New online atlas tracks Nunavut’s centuries-old Inuit trails

“We asked ourselves the question: what would an Inuit map of the Arctic look like?”

By SARAH ROGERS

Here's a view of the many trails documented as part of the Pan Inuit Trails project, which gathered information on historical travel routes from Inuit elders. (PHOTO COURTESY OF PAN INUIT TRAILS)


Here’s a view of the many trails documented as part of the Pan Inuit Trails project, which gathered information on historical travel routes from Inuit elders. (PHOTO COURTESY OF PAN INUIT TRAILS)

Many centuries-old trails are marked by little more than flattened down snow, re-created along the same route each winter. (PHOTO BY CLAUDIO APORTA)


Many centuries-old trails are marked by little more than flattened down snow, re-created along the same route each winter. (PHOTO BY CLAUDIO APORTA)

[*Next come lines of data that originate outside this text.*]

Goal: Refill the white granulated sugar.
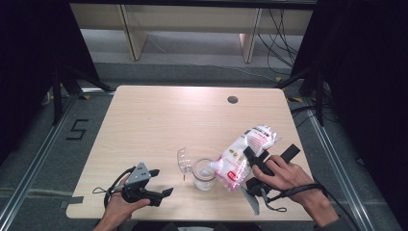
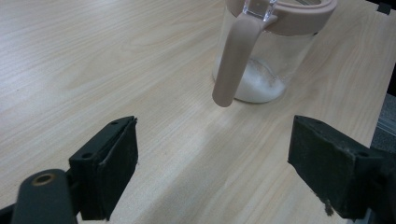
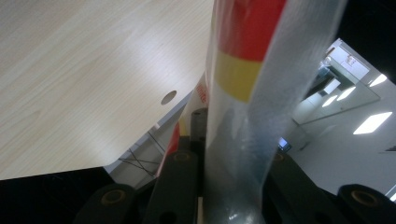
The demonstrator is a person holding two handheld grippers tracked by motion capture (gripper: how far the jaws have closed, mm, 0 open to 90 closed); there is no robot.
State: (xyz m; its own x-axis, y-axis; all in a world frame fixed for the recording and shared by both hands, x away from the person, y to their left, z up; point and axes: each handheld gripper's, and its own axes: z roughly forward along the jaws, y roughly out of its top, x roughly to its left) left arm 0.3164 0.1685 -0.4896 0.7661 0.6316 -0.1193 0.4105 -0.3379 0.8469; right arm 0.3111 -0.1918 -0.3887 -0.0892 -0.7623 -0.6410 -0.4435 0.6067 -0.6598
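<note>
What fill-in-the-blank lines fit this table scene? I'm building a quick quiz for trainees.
1. The right gripper is shut on a ____ tilted over the jar.
2. The white powder in the jar covers only its ____.
3. The left gripper stands ____, with nothing between its jaws.
4. The jar's hinged lid is flipped ____.

Missing words: bag; bottom; open; open
</note>
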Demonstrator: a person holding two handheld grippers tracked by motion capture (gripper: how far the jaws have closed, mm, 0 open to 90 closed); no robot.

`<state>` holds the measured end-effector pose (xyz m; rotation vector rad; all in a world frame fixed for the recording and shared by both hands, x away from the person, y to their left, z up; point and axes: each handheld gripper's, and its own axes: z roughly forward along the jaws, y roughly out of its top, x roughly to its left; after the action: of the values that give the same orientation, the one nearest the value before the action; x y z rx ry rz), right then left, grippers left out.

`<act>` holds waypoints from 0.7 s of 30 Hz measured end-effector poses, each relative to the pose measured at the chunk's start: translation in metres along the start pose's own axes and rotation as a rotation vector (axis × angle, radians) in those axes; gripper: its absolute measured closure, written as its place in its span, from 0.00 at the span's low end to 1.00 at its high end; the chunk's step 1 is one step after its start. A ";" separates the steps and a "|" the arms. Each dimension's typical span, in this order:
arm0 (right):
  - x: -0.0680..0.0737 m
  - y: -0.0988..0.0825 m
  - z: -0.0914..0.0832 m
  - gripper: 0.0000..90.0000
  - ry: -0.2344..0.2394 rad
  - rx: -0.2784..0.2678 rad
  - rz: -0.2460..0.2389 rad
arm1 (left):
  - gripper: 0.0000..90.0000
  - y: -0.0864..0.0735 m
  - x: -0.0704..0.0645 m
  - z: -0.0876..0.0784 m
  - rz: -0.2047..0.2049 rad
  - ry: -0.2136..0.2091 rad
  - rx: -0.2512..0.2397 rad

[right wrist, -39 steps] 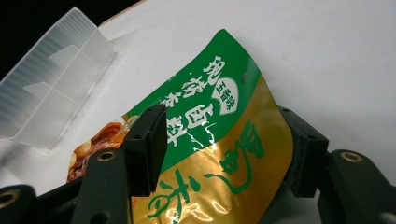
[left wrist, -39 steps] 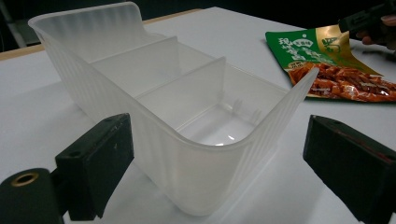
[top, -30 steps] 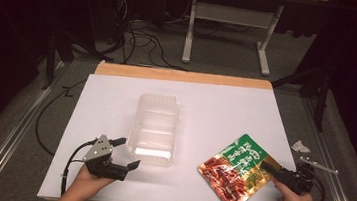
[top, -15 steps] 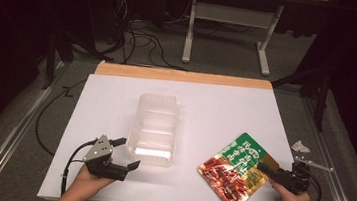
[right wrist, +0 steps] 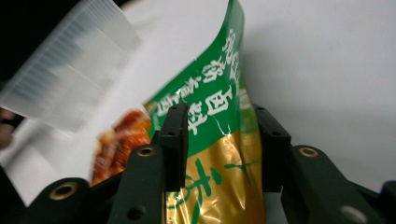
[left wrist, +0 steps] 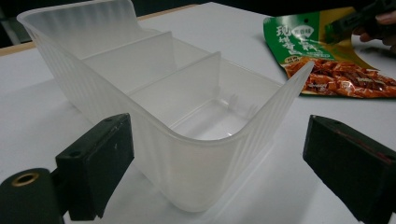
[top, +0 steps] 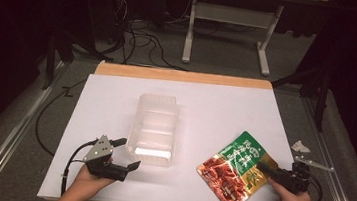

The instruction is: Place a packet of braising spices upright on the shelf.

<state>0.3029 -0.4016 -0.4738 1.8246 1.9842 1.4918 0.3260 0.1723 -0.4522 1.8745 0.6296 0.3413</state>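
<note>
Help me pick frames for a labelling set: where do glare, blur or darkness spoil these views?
High view: surroundings dark, glare on the near end of the clear tray. Left gripper view: tray sharp, the snack pouch behind it slightly soft. Right gripper view: pouch foil glints between the right gripper jaws, which stand either side of it; the tray at upper left is blurred.

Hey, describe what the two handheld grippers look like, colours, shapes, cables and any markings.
Both are black. The left gripper carries a grey three-cornered plate on top and trails a black cable. Its jaws are thick, blocky pads with a brass-ringed hole near one base. The right gripper has slimmer black fingers with brass-ringed holes. No lettering is visible, and no sleeves show.
</note>
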 end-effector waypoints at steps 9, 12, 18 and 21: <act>0.007 0.004 -0.009 1.00 -0.042 -0.047 -0.052 | 0.10 0.000 0.000 0.000 0.003 -0.002 0.001; 0.018 0.007 -0.013 1.00 -0.030 -0.088 -0.111 | 0.10 0.000 0.000 0.000 0.003 -0.001 0.000; 0.049 0.015 -0.024 1.00 0.029 -0.195 -0.202 | 0.11 0.000 0.000 -0.001 0.002 0.001 -0.003; 0.072 0.019 -0.034 1.00 0.063 -0.255 -0.262 | 0.11 0.000 0.000 -0.001 0.002 0.004 -0.005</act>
<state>0.2751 -0.3680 -0.4047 1.3775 1.8686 1.6454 0.3258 0.1732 -0.4514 1.8705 0.6296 0.3475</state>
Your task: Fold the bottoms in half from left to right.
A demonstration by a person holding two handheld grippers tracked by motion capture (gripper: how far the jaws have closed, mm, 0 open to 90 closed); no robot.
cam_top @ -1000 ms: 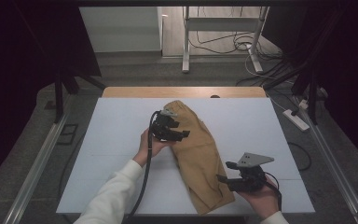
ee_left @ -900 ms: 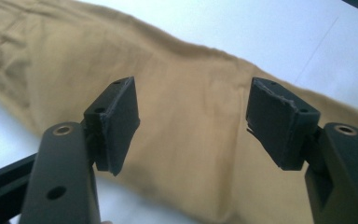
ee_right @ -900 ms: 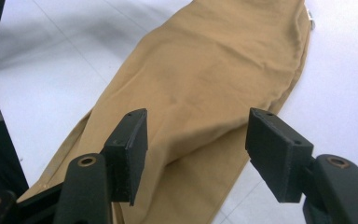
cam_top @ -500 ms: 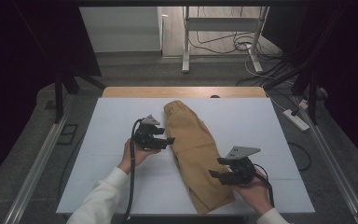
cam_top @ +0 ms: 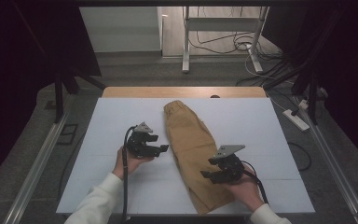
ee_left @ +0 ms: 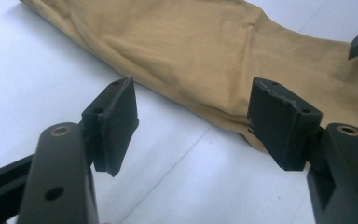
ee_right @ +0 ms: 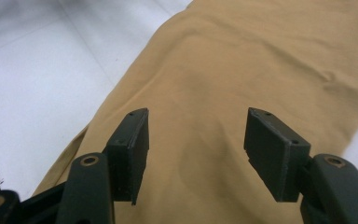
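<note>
The white table (cam_top: 121, 116) carries a folded pair of tan trousers (cam_top: 191, 140) that lies lengthwise down its middle, waistband at the far end and the leg end near the person's edge, slanting slightly toward the person's right.

The right gripper (cam_top: 208, 173), held in the person's right hand (cam_top: 242, 186), hovers over the near part of the trousers, its jaws pointing left across the cloth. In the right gripper view the two black jaws stand well apart with the tan fabric (ee_right: 242, 60) spread beneath and beyond them; nothing is clamped between the pads, and whether their tips touch the cloth cannot be told.

The left gripper (cam_top: 164, 148), held in the person's left hand (cam_top: 133, 161), sits over bare table just beside the left edge of the trousers, jaws pointing toward them. In the left gripper view its jaws are likewise spread and empty, with white table (ee_left: 37, 70) between them and the trouser edge (ee_left: 205, 60) running just ahead; the right-hand pad lies over the fabric's border.
</note>
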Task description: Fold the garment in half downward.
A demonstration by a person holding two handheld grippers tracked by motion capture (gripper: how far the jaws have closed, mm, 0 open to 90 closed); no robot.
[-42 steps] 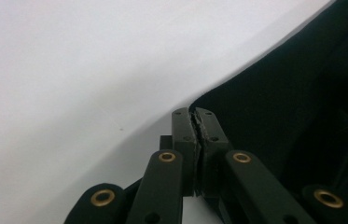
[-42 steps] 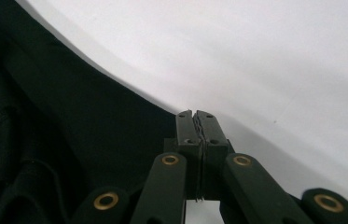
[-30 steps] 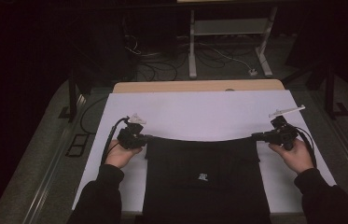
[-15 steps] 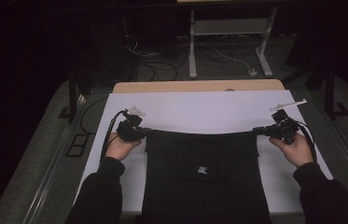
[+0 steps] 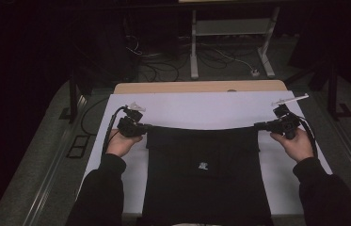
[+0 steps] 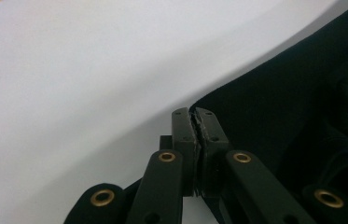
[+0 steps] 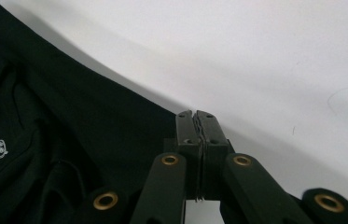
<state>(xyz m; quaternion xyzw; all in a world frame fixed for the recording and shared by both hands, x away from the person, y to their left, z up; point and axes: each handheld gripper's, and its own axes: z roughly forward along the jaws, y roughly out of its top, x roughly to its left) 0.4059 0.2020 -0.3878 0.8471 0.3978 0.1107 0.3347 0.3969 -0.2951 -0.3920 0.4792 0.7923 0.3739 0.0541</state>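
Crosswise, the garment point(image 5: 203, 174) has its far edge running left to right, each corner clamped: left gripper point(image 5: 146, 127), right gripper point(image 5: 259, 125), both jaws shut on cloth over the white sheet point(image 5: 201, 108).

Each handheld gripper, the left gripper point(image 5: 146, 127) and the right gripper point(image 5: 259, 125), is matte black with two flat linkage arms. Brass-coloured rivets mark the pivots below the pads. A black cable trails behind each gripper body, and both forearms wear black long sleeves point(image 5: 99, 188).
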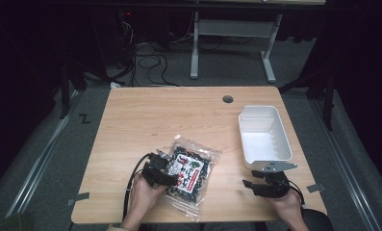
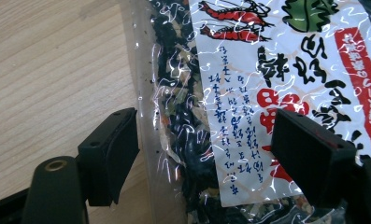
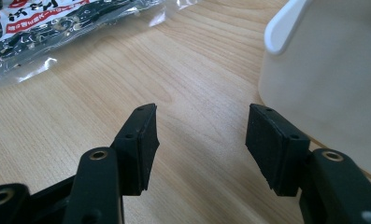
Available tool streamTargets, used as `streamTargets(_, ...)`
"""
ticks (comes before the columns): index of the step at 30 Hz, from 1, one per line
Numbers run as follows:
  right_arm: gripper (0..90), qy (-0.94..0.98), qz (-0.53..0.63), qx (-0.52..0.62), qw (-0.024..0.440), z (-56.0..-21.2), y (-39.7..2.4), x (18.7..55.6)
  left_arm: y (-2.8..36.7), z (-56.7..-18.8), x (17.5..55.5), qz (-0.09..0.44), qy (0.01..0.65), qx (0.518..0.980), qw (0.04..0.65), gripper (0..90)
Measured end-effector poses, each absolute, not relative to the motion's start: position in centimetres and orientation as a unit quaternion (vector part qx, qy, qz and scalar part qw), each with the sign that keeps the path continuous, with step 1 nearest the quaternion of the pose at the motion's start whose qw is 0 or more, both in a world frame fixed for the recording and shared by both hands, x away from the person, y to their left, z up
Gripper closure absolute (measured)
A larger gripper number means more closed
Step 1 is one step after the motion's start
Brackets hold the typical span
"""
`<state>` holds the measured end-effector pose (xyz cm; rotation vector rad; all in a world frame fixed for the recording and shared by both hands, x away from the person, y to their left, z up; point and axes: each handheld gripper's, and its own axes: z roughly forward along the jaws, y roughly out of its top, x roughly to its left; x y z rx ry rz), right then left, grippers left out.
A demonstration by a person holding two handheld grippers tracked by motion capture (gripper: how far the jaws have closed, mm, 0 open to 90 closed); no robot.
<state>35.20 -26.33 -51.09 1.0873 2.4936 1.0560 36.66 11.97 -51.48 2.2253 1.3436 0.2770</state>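
While both pairs of jaws stand apart, one snack bag and one tub lie on the light wooden table (image 1: 145, 115).

Item one: a clear crinkled plastic bag of dark dried bits (image 2: 248, 93), flat on the wood, lying between and just beyond the spread jaws of the left gripper (image 2: 204, 154), whose pads do not press on it. Its white paper label carries red prawn drawings, a green leaf, bold black and red East Asian characters and blue handwriting-style lines, none of which I can read. Item two: a white rectangular smooth plastic tub (image 3: 332, 79) with a rolled rim, just beyond one jaw of the right gripper (image 3: 199, 140), nothing in it in the high view. Bare wood grain lies between those open jaws.
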Motion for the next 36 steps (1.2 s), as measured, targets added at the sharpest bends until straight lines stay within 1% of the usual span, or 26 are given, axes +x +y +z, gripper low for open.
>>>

Paingut Annie Peterloosie once drew lines on a map to mark the many routes she used to travel along the sea ice north of Baffin Island.

The Pond Inlet elder, who passed away in 2011, noted trails that Inuit in the region have been using for centuries.

“The way she moved was with such precision,” said Michael Bravo, a geographer at the University of Cambridge. “She had the skill of moving like an Inuit seamstress, except it was across the Northwest Passage.”

Bravo and his colleagues changed their notion of travel through the vast territory after looking in detail at the crossing routes that Peterloosie and other Inuit elders had mapped out — either orally or on paper.

“While many associate a single, squiggly line with the Northwest Passage, Inuit elders showed us, with great precision, how those trails intersect and join places where Inuit have lived,” he said.

Working with that history, Bravo partnered with Fraser Taylor at Carleton University’s Cartographic Research Centre and Claudio Aporta at Dalhousie University’s Marine Affairs program, to produce a new online atlas.

The Pan Inuit Trails project was published earlier this week, documenting thousands of kilometres of historical routes across Nunavut and hundreds of traditional Inuit place names.

A typical map of Canada makes its Arctic portion appear barren and sparsely populated, Bravo said.

“So we asked ourselves: what would an Inuit map of the Arctic look like?” he said.

The Pan Inuit Trails atlas brings the territory to life, showing a maze of pink lines criss-crossing the region, with red and green markers for place names: traditional hunting grounds, historic camps or natural topographic features.

The project is put together by many of the same researchers who created the Siku atlas, another online resource that documents traditional Inuit knowledge of the territory’s sea ice.

One of the atlas’ co-authors, Claudio Aporta, an associate professor at Dalhousie’s Marine Affairs program, first took an interest in Arctic trails when he was travelling with hunters in Igloolik in 2000.

When he returned to Igloolik to upload his GPS information on a computer, he noticed there were tracks.

“The hunters explained they were trails they’ve been using for years — most of them as old as they could remember,” Aporta said. “And they’re basically flattened-down snow, which melts, but they create the same trails in the same location (each year.)”

Aside from old maps created by or for early European explorers or traders in the region, many of these trails are etched in the minds of their users.

In gathering his research, Aporta said Inuit would often close their eyes and remember rocks or other features of the landscape that helped define the routes they travel so often.

Among his favourite trails: a well-worn route between Igloolik and Repulse Bay introduced to him by Maurice Arnatsiaq and his family, which winds over open tundra and frozen lakes.

While many of the same routes have been travelled for centuries, researchers noted some had more recent changes. Climate change, or the fact that sea ice is forming later and breaking up earlier, has created deviations or detours from original routes, depending on their location.

While the atlas is not an exhaustive list of traditional Inuit trails, it does offer proof of Inuit historical and modern-day presence in parts of the territory that would otherwise appear uninhabited to southerners.

And that gives the atlas geopolitical importance in Canada’s case for sovereignty over the Northwest Passage, Bravo said.

“The question about what’s at stake when we look at how Inuit have occupied the territory goes to the heart of the question about what is Inuit territory? And what is Canada?” Bravo said. “This is a central issue for Northern peoples.”

The occupation of Canada’s North is generally under-researched, he said, noting that academics haven’t really explored how oral tradition fits into law.

While the project focuses mainly on Nunavut, researchers hope to eventually gather more information on routes in the western Arctic, Nunavik and Nunatsiavut.